The Court is set to take up oral arguments Wednesday in Dobbs v. Jackson Women’s Health Organization, which deals with Mississippi’s ban on abortions after the 15th week of gestation. An abortion provider has sued, claiming that the law is unconstitutional, relying primarily on the 1973 Supreme Court ruling in Roe v. Wade. Mississippi and a group of interested parties participating in the case have expressly asked the Court to overrule the decision in Roe.
Supporters of abortion rights will need two justices appointed by Republican presidents to save Roe, and Kavanaugh has emerged as the most closely-watched of the group.
Clarence Thomas, Samuel Alito, and Neil Gorsuch are three conservative justices who have already criticized Roe and its cases. Justice Amy Coney Barrett does not have the same judicial track record on abortion to examine. Still, she has been associated with pro-life positions as a law professor and in her academic writings.
Abortion advocates are therefore left looking to Chief Justice John Roberts and Kavanaugh as the possible fourth and fifth votes to join with liberal justices Stephen Breyer, Sonia Sotomayor, and Elena Kagan to uphold Roe.

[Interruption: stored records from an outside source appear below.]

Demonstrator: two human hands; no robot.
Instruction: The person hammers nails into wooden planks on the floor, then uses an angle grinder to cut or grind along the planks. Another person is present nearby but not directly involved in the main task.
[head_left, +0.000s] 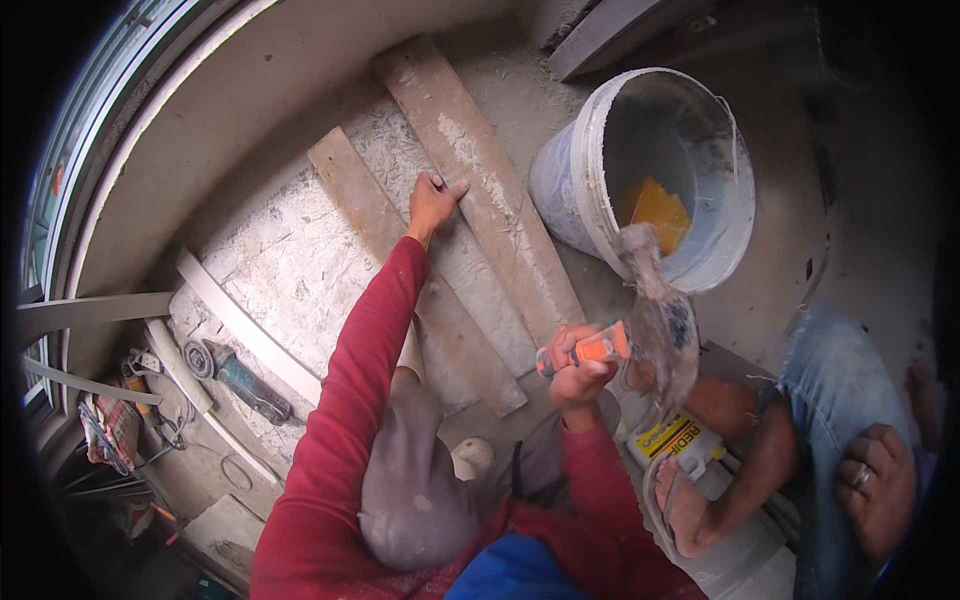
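Note:
My left hand point(434, 205) reaches forward, its fingers curled at the left edge of a long wooden board point(480, 180) and the thumb lying on its face. White plaster patches mark this board. A second, narrower board point(440, 310) lies beside it to the left, under my forearm. My right hand point(582, 365) is wrapped round the orange handle of what looks like a wide trowel point(665, 330). Its blade is caked with grey-white plaster and somewhat blurred, near the bucket's lower rim. Inside the large white bucket point(570, 190) is a yellow piece point(660, 212).
A plaster-smeared white sheet point(270, 250) lies under the boards. At left are a green angle grinder point(245, 385), pale curved-looking strips point(250, 315) and cables. Another person's bare foot point(685, 505) and jeans-clad knee point(840, 370) are at right, by a yellow-and-white bag point(680, 440).

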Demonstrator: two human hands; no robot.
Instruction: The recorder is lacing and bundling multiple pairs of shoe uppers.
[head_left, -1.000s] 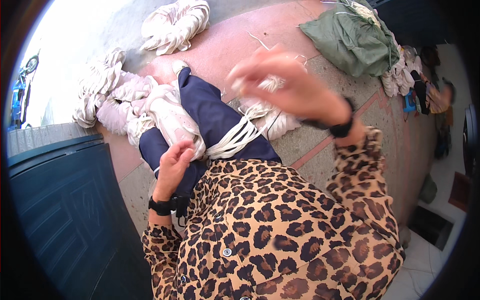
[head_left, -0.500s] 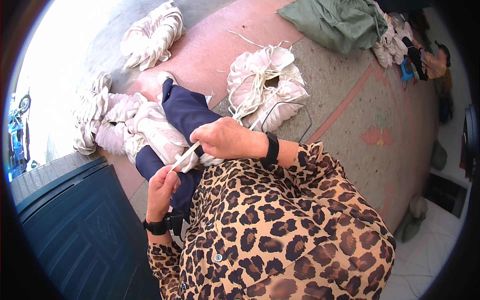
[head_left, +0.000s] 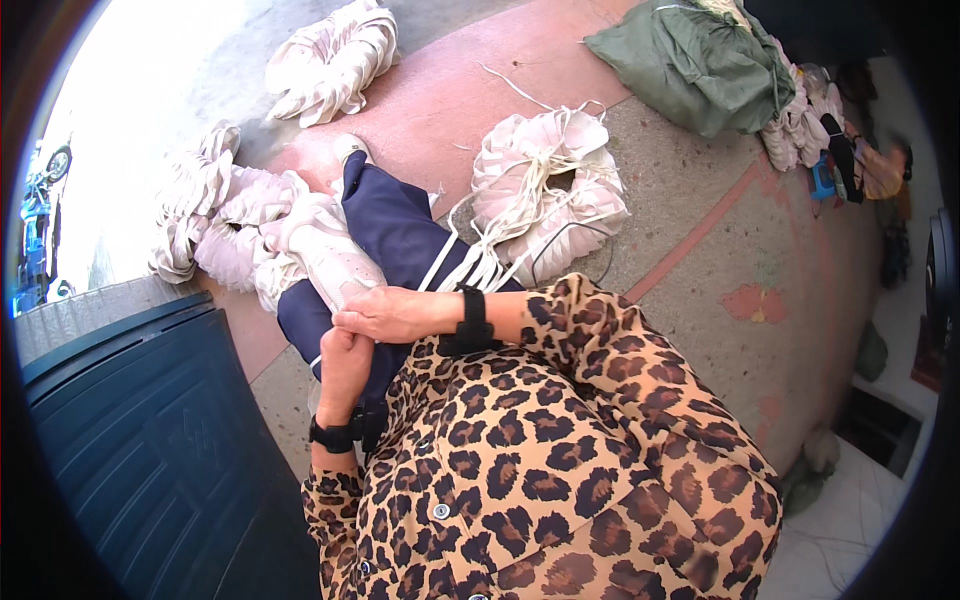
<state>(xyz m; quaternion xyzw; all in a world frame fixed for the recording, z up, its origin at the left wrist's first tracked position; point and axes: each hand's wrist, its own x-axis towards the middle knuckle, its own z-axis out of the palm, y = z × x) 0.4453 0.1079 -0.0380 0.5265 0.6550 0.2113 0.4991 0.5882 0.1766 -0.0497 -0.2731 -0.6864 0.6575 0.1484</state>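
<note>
My hands meet over my lap, fingers closed and touching. My left hand [head_left: 345, 368] is below, pinched on a white lace [head_left: 316, 368], a strip of which shows beside its wrist. Against it from the right comes my right hand [head_left: 395, 315], closed at the same spot; its fingertips and most of the lace are hidden. Just beyond them, a pale mesh piece like a shoe upper [head_left: 325, 255] lies across my legs. Several loose white laces [head_left: 480, 268] drape over my right thigh from a ring-shaped bundle of pale pieces [head_left: 500, 165].
More pale bundles lie at the left [head_left: 240, 215] and farther off [head_left: 340, 60]. A dark blue panelled box [head_left: 150, 430] stands at my left. Far right are a green sack [head_left: 690, 65], more pale pieces and another person [head_left: 880, 175], partly blurred. A thin dark wire loop [head_left: 575, 240] is by the bundle.
My right hand has come down to my left, closing the gap where the lace was stretched between them. The laces over my thigh now show. The whole view has shifted slightly.
</note>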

In 15 years as a federal judge, Kavanaugh has written little about abortion, with the small number of opinions he has issued preferring restraint in attacking existing precedential cases. He has made a few references to pro-life writings and legal authorities. The political battle that surrounded Kavanaugh’s appointment will leave social conservatives and virtually all Trump supporters very disappointed if he votes to uphold Roe in any respect.
Kavanaugh expressed doubt about the validity of Roe in a 2017 speech to the American Enterprise Institute. His speech was about former Chief Justice William Rehnquist, one of the dissenting justices in the Roe decision. Kavanaugh praised Rehnquist’s fight against the “general tide of freewheeling judicial creation of unenumerated rights that were not rooted in the nation’s history and tradition.”

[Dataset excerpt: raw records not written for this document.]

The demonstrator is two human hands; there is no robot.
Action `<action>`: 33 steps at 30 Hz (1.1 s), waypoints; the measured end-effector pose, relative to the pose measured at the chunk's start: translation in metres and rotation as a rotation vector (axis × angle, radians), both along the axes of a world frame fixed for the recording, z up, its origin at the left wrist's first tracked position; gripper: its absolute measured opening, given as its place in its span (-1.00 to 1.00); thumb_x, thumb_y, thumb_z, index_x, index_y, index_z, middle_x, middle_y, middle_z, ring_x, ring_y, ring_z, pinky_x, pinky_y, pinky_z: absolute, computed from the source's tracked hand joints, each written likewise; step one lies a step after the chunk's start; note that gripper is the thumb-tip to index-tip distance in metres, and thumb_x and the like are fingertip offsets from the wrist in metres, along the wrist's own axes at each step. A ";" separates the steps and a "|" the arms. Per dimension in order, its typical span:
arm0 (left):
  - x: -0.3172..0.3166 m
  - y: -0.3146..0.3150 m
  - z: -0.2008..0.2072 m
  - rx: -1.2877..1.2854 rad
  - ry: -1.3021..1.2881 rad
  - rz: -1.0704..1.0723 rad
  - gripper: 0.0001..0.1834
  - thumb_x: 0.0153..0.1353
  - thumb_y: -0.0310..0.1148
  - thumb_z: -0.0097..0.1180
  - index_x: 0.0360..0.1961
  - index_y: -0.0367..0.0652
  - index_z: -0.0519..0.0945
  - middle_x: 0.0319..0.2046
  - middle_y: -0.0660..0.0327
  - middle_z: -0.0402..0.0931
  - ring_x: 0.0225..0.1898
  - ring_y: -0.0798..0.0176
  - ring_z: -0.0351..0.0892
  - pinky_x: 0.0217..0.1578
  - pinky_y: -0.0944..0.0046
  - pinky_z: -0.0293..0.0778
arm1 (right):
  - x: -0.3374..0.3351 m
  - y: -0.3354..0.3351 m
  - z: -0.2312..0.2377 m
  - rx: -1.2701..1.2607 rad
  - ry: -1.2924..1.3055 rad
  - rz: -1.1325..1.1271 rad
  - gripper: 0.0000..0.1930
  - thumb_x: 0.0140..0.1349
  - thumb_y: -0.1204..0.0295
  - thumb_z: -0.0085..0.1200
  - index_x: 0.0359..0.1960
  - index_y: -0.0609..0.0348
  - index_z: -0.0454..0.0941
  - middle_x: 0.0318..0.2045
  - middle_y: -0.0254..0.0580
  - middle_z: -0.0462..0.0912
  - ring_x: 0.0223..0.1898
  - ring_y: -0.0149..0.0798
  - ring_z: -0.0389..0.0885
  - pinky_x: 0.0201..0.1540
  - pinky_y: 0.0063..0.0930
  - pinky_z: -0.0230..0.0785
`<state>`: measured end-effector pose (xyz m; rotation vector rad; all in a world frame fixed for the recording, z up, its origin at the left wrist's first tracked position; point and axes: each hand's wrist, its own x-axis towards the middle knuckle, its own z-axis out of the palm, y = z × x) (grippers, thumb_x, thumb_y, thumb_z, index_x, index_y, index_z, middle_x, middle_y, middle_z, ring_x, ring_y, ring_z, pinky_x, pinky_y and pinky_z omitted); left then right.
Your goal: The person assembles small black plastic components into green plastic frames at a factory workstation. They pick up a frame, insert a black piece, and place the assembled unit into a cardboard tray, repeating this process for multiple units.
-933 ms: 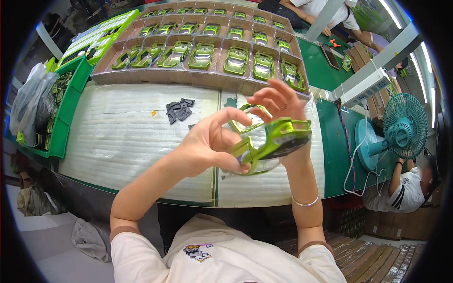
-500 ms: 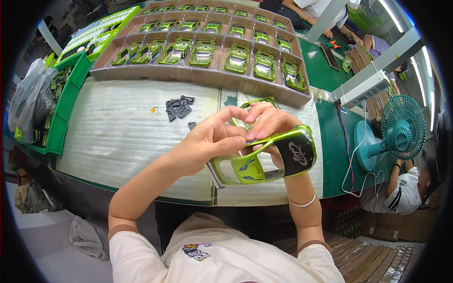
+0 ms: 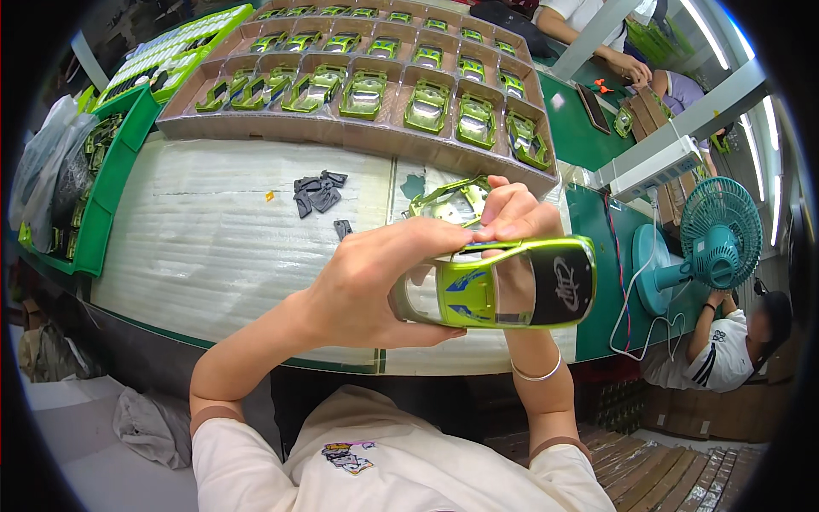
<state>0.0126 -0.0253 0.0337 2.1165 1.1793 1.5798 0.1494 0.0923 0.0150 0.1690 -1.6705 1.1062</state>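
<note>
A green toy car body (image 3: 472, 294) with blue markings and a black panel is held up level over the near edge of the table. My left hand (image 3: 375, 282) wraps round its left end, thumb underneath and fingers along the far side. On that far side the fingertips of my right hand (image 3: 520, 218) are pressed together against the edge; whether they pinch a small part is hidden. Just beyond lies another green car body (image 3: 452, 200) on the table. Several small black parts (image 3: 321, 194) sit in a loose pile farther left, with a single black piece (image 3: 343, 229) near my left hand.
A divided cardboard tray (image 3: 333, 132) of green car bodies spans the back. At left stands a green crate (image 3: 107, 205) with plastic bags. On the right are a teal fan (image 3: 721, 239), a power strip (image 3: 657, 166) and a trailing cable. Other people sit beyond the table.
The car body has been turned so its top faces up more squarely, and moved slightly right. My left hand has shifted from a pinch at its edge to a grip round its end.
</note>
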 end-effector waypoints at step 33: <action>0.004 -0.003 0.001 0.110 0.050 0.109 -0.33 -0.48 -0.48 0.39 -0.17 -0.29 0.47 -0.26 -0.02 0.55 -0.23 0.08 0.61 -0.23 0.27 0.51 | -0.007 -0.005 0.004 0.031 -0.001 -0.033 -0.61 -0.26 0.41 0.43 -0.41 -0.06 0.43 -0.52 -0.46 0.52 -0.29 -0.36 0.51 0.21 -0.13 0.03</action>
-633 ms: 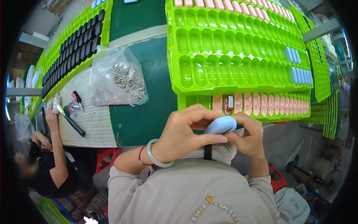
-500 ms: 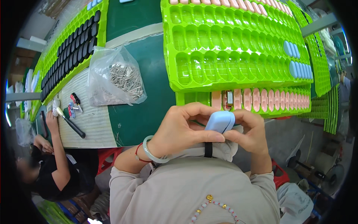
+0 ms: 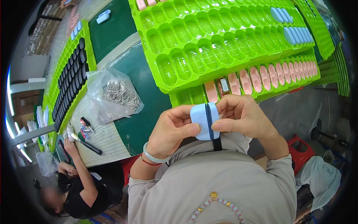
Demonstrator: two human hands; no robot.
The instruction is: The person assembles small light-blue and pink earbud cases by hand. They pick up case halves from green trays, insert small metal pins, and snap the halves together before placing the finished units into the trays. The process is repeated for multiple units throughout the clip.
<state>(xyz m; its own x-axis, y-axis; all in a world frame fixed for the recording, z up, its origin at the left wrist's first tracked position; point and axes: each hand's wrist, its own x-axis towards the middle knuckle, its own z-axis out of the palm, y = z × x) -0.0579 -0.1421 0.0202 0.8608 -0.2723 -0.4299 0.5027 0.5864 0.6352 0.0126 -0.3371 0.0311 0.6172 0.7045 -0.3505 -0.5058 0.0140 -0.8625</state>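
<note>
In front of my body I hold a light blue plastic casing (image 3: 200, 122), upright, with a dark lengthwise gap between its two halves. My left hand (image 3: 167, 125) pinches the wider half, thumb on its face and fingers behind. My right hand (image 3: 244, 116) grips the narrower half at its edge, the thumb pressing near the gap. Whether the halves touch inside cannot be seen. Just beyond my hands lies a green tray with a row of pink shells (image 3: 254, 79); one compartment there holds a small part with a silver block (image 3: 224, 85).
A larger green compartment tray (image 3: 169, 89) overlaps it, with several blue casings (image 3: 296, 36) at its right. On the left are a plastic bag of metal pins (image 3: 119, 95), a tray of black casings (image 3: 71, 71), and a brush-like tool (image 3: 87, 145) near another person's hand (image 3: 70, 147).
The view has shifted and turned. The blue casing has been turned in my hands, so its gap now faces up and looks wider. Both hands keep hold of it.
</note>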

Kavanaugh was part of the majority of five justices who voted to allow Texas to enforce its new Heartbeat Act enacted this year until a final judicial decision is rendered in the cases challenging it.
Following the oral arguments Wednesday, the Court will discuss the case, decide on votes, and assign the writing of the final opinions on the case. The announcement of the final decision and opinions is expected before the end of the Court’s current term next summer.